Multiple sclerosis (MS) is a chronic degenerative disease of the central nervous system (CNS) and a major cause of neurological disability amongst young adults (1). The disease course is heterogeneous, characterized by acute onset neurological symptoms (relapses) and steady accrual of disability (progression). The underlying pathophysiology is complex and differences exist in the mechanisms causing relapse-predominant MS (RMS) and progressive neurodegeneration (either primary progressive where progression occurs from disease onset or secondary progressive where progression follows a period of relapsing disease) (2). In RMS, relapses are associated with auto-inflammatory processes driven by defects in immune regulation and activation and, migration of multiple effector immune cells across the blood brain barrier (BBB) into the CNS. Interactions between autoreactive immune cells and CNS resident cells, such as microglia and astrocytes, result in the release of inflammatory mediators that exacerbate localized inflammation. These inflammatory episodes resolve and lesions remyelinate, however subsequent neuronal degeneration can lead to persistent disability (3, 4).

The mechanisms driving accrual of disability in progressive MS are not well characterized but include neuro-axonal, oligodendrocyte and astrocyte damage leading to neurodegeneration. This is mediated by compartmentalized chronic inflammation within the CNS, involving the formation of CNS lymphoid-like structures and activation of CNS-resident innate cells (including microglia); notably, unlike RMS, the BBB is less permeable to immune cells migrating from the periphery (5–7).

Evidence supports a role for lipid metabolism (including changes in cholesterol, oxysterols, sphingolipids and fatty acids) not only in MS pathogenesis, but also as biomarkers of disease activity and progression and as treatment targets (8–14).
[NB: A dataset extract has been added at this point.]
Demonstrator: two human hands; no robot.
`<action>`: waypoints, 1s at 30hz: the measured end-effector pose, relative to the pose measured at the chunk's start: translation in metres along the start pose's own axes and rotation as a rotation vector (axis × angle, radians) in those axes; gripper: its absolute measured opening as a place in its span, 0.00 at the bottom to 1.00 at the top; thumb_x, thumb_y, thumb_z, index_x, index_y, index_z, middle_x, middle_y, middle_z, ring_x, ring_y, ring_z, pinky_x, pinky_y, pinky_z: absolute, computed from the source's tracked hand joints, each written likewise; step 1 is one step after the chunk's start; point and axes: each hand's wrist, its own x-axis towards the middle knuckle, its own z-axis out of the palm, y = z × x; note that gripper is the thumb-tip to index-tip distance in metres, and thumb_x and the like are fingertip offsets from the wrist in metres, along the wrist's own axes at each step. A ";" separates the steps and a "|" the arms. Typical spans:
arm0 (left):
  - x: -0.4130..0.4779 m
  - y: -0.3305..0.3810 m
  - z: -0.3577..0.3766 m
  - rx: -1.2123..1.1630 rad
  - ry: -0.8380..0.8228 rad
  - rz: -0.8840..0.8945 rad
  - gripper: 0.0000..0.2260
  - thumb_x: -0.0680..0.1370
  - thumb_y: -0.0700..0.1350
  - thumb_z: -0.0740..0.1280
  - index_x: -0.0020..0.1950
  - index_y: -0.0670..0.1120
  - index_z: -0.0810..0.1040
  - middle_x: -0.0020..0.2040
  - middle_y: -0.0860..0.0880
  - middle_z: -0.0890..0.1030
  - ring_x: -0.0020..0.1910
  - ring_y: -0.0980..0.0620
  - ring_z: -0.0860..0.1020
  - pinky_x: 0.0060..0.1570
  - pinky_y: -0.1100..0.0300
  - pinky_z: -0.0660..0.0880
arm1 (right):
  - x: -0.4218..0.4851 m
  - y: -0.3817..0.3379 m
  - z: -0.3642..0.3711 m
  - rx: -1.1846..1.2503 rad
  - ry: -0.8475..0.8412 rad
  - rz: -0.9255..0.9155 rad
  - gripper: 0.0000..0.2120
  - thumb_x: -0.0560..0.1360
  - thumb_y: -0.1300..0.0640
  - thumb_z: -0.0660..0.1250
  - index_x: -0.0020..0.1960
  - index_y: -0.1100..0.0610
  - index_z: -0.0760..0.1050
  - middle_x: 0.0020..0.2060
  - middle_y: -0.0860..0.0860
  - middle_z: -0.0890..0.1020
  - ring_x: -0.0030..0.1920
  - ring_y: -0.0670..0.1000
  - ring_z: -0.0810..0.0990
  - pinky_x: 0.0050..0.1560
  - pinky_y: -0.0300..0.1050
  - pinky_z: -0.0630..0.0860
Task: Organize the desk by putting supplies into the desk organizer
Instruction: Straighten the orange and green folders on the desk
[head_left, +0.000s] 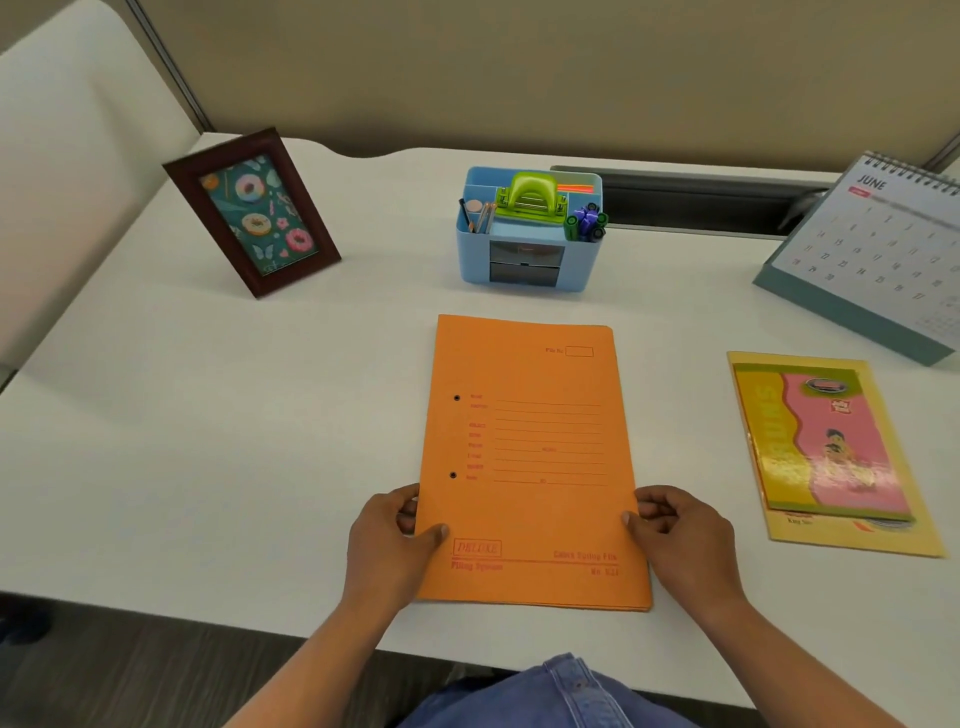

One hypothesis is that abnormal lipid-mediated signaling in immune cells could contribute to MS pathogenesis (15). Lipid metabolism plays a crucial role in immune cell activation, differentiation and effector function (16). For example, activated T-cells have higher plasma membrane cholesterol (17) and fatty acid levels (18) and, fatty acid synthesis controls lineage differentiation into pro-inflammatory T-helper (Th)17 cells (19). Furthermore, modulation of plasma membrane lipid rafts, signaling microdomains in the plasma membrane enriched with lipids such as cholesterol and glycosphingolipids, influence immune cell differentiation and function (20, 21) with potentially pathogenic consequences (22). Conversely, manipulation of plasma membrane lipids can restore immune cell function in autoimmunity and cancer (23–25).

Interestingly, statins, inhibitors of the cholesterol biosynthesis enzyme 3-Hydroxy-3-Methylglutaryl-CoA Reductase-a widely used class of lipid lowering therapy, have been extensively studied in MS (26). Notably, a phase-II clinical trial showed that high dose simvastatin (CNS-penetrant statin) attenuated brain atrophy and disease progression without adverse effects in secondary progressive MS patients (27). A phase-III clinical trial is underway (MS-STAT2; NCT03387670, http://www.isrctn.com/ISRCTN82598726). Statins have pleiotropic effects on the immune system through the simultaneous promotion of Th2 differentiation, inhibition of Th1 mediated damage and reduction of neurotoxic pro-inflammatory molecules (28). Simvastatin also inhibits secretion of cytokines necessary for Th1 and Th17 differentiation in RMS patients (29) by inhibiting the interferon regulatory factor-4 transcription factor (30). Statins may also work through inhibition of mevalonate pathway-derived isoprenoids that mediate membrane association of certain signaling proteins, rather than direct inhibition of cholesterol itself (31, 32).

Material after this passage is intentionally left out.